Prompt » Return all lines in the data where the string "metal" can be found.

Data provided »
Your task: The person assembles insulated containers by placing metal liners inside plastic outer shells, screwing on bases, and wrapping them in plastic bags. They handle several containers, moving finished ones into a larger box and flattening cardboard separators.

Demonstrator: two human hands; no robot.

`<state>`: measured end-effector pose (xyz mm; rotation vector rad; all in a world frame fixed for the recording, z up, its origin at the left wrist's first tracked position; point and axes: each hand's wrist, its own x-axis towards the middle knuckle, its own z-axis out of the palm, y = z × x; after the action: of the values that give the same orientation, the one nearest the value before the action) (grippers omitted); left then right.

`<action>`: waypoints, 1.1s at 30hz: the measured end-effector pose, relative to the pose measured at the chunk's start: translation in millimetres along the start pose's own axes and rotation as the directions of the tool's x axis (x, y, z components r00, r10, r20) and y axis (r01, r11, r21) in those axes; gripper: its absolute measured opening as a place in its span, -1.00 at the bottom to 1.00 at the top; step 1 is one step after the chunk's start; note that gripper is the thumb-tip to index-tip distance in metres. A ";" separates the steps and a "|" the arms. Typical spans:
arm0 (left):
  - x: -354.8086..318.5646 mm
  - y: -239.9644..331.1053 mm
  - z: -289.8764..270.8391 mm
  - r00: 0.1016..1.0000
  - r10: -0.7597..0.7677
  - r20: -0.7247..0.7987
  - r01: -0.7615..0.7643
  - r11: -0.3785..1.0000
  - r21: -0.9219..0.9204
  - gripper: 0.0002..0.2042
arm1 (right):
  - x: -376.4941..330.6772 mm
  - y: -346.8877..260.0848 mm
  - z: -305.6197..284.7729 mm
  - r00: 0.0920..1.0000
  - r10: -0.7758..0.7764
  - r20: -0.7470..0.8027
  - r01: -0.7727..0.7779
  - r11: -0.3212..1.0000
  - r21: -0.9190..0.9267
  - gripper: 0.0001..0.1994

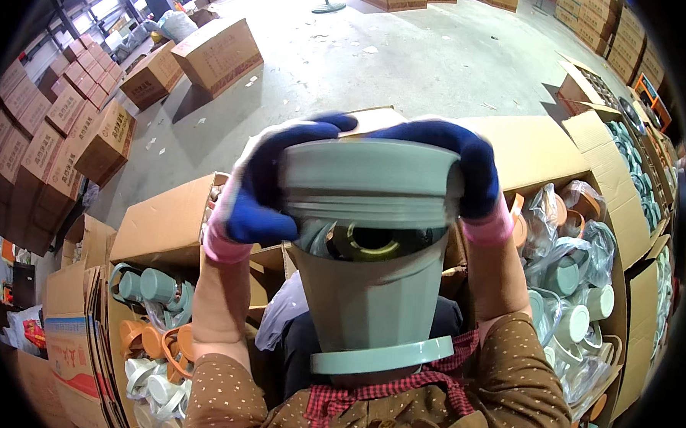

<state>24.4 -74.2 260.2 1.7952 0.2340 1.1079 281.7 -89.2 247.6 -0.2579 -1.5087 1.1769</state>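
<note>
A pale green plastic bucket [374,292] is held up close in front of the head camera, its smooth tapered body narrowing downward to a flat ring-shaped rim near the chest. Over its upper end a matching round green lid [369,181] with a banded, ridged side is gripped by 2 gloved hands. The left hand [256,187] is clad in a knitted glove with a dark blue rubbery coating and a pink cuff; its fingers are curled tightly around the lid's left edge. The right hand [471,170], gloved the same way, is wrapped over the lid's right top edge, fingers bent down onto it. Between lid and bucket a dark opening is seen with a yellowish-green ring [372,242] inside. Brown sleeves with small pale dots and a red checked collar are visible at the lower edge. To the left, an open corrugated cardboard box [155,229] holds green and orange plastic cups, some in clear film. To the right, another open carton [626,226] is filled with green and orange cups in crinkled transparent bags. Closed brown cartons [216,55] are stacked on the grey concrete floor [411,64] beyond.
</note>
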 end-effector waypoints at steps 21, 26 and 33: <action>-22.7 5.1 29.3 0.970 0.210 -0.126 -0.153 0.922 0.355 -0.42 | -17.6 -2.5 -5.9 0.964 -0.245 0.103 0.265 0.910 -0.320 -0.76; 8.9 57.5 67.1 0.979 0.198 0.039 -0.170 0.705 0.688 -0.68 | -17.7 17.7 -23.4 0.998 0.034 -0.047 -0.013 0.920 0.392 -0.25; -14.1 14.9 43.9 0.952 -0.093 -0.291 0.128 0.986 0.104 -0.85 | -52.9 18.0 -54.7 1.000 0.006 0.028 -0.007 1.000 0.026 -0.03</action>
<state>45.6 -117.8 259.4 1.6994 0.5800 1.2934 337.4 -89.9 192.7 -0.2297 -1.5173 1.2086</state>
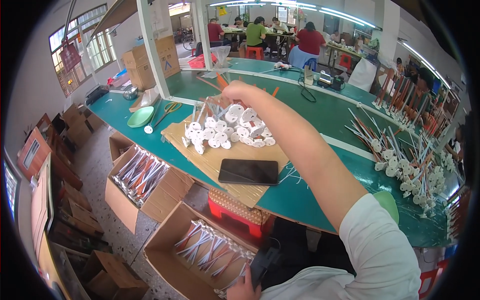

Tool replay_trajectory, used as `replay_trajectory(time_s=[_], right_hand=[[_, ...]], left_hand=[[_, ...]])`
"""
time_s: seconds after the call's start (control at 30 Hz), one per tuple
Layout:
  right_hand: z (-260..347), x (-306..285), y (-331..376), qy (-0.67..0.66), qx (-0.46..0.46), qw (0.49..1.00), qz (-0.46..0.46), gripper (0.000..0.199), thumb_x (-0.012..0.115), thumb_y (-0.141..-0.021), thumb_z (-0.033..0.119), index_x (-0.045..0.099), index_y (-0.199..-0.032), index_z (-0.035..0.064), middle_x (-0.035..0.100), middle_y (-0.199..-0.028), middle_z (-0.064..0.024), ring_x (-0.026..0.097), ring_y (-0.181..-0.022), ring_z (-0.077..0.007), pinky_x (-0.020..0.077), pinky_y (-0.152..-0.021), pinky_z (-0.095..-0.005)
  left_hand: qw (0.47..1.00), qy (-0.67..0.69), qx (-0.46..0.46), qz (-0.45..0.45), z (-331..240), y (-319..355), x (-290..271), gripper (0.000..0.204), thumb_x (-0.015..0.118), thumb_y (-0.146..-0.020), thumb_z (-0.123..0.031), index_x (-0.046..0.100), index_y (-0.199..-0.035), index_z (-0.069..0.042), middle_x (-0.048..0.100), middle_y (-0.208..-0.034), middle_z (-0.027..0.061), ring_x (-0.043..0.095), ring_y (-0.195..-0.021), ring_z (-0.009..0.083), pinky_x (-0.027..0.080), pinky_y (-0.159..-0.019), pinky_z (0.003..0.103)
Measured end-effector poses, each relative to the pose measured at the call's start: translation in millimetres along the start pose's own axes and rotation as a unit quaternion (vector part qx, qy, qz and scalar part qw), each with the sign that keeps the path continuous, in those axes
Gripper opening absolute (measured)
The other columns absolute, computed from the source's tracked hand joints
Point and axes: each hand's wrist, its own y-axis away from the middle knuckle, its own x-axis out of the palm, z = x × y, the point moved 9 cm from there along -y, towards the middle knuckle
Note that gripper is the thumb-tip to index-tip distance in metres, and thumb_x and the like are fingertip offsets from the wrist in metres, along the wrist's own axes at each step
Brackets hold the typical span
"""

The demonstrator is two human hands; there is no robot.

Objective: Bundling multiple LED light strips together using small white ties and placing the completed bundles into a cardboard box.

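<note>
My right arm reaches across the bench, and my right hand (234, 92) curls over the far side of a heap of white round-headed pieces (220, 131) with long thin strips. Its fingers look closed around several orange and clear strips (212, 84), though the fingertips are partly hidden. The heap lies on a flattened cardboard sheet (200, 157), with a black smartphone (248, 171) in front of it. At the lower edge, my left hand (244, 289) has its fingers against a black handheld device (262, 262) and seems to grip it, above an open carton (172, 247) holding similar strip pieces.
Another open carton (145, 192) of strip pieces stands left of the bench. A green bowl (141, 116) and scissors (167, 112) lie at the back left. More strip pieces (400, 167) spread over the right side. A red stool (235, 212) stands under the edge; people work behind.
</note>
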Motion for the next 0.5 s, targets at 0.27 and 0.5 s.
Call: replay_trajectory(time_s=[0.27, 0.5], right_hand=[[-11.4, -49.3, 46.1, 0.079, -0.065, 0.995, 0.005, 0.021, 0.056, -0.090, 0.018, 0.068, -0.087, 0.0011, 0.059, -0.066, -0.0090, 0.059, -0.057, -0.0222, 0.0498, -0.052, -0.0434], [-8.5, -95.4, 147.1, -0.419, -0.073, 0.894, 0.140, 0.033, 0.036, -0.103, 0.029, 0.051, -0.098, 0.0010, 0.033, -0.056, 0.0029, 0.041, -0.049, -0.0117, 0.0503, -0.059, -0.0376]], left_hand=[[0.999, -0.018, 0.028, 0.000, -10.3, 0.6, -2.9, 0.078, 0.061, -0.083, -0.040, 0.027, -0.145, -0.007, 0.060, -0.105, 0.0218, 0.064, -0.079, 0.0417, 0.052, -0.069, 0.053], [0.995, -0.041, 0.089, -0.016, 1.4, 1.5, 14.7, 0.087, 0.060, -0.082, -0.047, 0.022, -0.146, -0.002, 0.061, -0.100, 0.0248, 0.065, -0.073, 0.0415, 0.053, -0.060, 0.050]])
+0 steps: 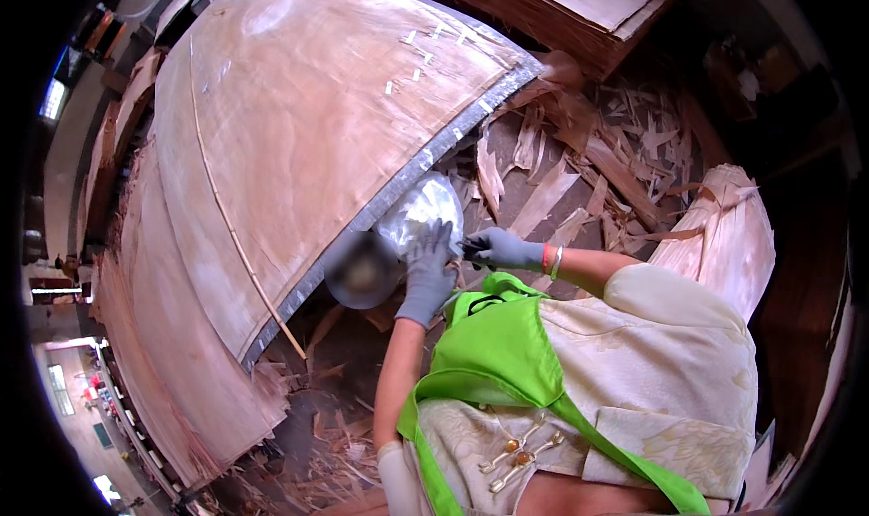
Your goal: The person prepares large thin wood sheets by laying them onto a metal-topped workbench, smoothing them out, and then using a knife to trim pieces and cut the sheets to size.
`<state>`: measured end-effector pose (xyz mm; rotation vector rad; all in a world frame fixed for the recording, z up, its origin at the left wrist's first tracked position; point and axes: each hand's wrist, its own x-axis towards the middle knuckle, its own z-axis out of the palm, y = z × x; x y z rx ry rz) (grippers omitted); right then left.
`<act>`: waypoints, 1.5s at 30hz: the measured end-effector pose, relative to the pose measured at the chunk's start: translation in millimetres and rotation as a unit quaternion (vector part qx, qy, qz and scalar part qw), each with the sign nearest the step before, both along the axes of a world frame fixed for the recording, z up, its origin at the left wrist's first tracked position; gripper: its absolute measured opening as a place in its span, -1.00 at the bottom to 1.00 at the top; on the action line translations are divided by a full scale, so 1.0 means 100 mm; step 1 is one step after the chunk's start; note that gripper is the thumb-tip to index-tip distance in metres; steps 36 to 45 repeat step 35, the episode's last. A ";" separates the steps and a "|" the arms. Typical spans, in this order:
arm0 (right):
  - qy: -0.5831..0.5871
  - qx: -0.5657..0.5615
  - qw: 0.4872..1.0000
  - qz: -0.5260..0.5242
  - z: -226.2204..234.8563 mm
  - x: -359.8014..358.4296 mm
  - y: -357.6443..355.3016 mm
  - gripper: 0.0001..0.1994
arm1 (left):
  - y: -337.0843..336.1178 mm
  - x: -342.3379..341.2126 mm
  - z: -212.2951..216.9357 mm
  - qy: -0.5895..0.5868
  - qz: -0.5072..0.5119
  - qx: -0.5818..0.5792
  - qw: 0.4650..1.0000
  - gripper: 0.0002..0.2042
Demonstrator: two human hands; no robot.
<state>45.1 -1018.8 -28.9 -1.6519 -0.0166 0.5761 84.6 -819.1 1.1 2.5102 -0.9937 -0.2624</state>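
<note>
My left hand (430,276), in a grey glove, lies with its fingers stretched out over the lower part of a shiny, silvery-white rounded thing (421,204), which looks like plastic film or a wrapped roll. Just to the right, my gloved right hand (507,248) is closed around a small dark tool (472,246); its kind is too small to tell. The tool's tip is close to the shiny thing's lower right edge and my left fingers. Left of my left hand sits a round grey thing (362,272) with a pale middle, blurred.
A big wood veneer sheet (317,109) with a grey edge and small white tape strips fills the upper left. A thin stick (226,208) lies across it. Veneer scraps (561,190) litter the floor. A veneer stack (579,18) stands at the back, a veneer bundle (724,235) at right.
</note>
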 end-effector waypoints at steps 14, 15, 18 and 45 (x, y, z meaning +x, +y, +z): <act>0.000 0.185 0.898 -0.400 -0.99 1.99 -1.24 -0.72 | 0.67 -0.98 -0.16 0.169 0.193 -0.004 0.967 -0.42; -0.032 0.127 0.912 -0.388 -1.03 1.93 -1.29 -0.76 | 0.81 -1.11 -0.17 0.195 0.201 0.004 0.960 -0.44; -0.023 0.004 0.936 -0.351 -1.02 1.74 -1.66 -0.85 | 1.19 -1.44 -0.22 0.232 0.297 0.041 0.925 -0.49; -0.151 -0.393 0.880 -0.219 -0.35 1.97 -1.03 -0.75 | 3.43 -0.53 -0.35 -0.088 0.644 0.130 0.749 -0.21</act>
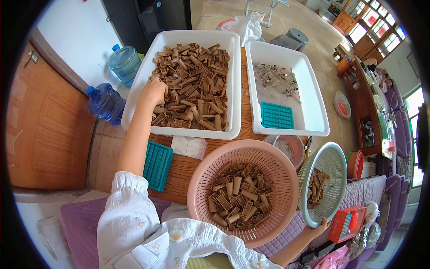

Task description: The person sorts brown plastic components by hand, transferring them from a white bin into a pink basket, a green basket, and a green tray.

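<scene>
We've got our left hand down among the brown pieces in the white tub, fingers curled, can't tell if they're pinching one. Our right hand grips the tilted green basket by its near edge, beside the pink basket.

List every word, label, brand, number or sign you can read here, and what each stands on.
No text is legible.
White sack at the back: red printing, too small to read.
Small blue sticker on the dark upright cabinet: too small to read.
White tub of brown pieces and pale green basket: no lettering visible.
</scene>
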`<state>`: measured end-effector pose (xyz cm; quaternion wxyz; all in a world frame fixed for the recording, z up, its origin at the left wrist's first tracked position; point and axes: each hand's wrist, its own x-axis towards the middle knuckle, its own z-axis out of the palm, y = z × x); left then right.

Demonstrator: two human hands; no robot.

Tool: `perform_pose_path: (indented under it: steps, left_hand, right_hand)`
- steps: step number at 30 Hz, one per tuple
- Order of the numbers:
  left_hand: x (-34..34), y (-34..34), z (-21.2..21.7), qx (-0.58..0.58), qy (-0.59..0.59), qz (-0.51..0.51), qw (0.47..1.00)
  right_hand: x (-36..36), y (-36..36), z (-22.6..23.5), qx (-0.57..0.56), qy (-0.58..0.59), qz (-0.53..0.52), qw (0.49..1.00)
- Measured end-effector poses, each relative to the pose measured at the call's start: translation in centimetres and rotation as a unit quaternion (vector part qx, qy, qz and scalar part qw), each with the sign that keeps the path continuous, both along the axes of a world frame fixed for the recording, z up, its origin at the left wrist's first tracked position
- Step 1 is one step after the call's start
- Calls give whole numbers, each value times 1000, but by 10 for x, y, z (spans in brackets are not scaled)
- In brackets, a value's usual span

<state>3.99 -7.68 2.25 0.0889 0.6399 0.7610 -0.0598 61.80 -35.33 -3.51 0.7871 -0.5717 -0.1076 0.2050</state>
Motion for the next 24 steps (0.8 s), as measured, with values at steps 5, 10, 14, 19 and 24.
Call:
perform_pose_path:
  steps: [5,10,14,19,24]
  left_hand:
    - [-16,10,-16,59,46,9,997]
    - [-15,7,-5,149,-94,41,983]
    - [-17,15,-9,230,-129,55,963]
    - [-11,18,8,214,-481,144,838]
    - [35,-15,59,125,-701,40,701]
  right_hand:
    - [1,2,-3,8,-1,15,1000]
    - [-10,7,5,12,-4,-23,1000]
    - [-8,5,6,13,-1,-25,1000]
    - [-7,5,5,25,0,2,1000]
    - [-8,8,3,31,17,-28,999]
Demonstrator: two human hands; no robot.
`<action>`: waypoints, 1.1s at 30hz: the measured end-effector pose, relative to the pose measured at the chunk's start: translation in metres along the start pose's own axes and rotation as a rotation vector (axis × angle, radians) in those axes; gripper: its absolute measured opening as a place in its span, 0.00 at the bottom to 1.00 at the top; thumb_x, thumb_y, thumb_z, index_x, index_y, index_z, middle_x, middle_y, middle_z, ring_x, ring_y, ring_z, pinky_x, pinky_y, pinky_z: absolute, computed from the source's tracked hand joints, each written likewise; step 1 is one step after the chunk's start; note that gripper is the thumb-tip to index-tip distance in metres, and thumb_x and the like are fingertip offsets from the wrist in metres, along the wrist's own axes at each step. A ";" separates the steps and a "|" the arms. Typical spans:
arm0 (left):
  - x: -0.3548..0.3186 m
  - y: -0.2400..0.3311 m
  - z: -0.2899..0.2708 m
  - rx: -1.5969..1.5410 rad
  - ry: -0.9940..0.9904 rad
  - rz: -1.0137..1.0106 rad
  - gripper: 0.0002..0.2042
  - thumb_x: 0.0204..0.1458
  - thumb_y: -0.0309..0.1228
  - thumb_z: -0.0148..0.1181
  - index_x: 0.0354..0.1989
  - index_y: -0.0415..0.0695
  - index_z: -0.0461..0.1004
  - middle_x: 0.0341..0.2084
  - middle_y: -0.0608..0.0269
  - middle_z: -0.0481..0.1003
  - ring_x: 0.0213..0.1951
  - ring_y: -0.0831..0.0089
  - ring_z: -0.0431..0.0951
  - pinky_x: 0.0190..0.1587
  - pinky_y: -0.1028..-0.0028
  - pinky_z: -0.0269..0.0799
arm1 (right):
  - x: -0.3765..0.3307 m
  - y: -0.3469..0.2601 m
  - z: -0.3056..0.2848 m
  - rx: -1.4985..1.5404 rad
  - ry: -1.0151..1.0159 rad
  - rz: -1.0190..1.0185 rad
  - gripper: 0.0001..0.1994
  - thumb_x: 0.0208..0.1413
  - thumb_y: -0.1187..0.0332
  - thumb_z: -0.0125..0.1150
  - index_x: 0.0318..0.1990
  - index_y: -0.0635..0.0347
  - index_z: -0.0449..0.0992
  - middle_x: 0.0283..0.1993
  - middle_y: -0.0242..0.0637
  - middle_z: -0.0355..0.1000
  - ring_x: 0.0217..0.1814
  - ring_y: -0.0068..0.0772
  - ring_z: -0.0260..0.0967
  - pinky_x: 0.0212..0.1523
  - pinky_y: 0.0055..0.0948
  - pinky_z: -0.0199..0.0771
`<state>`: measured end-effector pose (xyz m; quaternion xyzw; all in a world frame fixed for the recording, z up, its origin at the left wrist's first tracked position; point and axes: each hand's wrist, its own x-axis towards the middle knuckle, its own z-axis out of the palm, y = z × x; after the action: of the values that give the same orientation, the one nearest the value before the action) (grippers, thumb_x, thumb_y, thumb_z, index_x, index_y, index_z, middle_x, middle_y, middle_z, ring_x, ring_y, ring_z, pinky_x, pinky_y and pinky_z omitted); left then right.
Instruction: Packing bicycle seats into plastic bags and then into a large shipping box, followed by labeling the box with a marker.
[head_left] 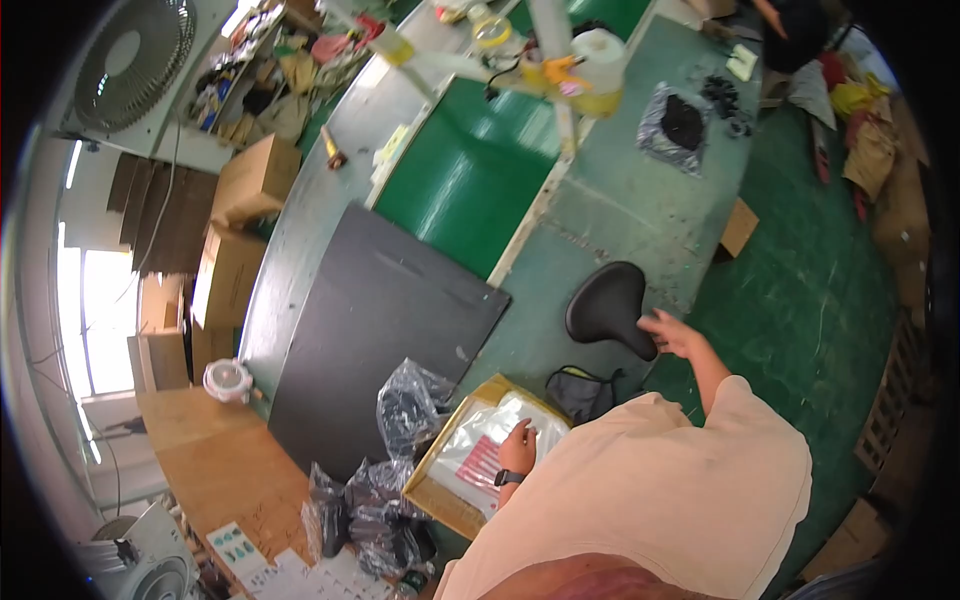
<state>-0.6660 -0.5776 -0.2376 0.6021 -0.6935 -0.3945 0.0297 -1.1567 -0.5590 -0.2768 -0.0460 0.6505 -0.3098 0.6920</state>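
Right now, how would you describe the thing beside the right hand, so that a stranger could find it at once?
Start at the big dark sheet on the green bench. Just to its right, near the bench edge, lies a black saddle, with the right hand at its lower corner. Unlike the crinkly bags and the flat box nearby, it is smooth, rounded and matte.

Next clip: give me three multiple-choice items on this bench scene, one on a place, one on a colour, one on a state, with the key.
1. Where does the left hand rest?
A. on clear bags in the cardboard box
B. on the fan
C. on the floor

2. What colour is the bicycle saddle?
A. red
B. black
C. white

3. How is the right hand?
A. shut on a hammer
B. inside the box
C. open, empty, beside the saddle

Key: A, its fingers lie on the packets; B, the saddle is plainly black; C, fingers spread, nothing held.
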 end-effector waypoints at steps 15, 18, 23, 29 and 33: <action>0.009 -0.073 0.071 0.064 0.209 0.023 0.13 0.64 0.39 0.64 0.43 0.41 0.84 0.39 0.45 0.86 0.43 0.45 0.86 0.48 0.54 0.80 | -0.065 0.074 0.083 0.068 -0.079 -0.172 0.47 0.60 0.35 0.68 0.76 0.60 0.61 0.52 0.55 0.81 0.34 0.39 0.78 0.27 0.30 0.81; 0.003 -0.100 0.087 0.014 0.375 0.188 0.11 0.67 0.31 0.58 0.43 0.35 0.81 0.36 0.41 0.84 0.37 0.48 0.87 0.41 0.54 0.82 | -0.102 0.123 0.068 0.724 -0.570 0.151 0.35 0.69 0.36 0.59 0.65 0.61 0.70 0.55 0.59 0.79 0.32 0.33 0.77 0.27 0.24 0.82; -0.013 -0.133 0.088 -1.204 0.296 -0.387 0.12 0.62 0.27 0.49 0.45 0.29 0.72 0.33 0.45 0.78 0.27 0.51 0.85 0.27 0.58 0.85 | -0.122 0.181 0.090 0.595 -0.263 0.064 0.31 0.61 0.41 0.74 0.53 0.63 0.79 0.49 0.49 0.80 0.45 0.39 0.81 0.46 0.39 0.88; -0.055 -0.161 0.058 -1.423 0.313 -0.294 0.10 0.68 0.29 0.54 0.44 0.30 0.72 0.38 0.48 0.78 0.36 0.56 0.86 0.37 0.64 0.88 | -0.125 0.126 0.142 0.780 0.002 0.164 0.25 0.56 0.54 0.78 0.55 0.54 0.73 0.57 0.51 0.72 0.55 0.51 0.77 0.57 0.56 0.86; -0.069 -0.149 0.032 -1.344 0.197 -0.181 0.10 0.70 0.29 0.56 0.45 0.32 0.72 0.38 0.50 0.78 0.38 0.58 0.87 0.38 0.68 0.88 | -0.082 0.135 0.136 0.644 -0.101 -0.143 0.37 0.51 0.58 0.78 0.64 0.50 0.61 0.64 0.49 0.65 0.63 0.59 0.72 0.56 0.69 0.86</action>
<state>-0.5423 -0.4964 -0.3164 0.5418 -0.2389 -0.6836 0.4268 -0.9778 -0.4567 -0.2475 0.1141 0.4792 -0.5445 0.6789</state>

Answer to the exercise »
Your task: The person assembles insulated containers by placing metal liners inside plastic outer shells, screwing on bases, and wrapping them in plastic bags. They handle several containers, moving finished ones into a larger box and flattening cardboard separators.
Your goal: The person prepares large thin wood sheets by laying them onto a metal-topped workbench, smoothing them out, and then using a knife to trim pieces and cut the sheets to size.

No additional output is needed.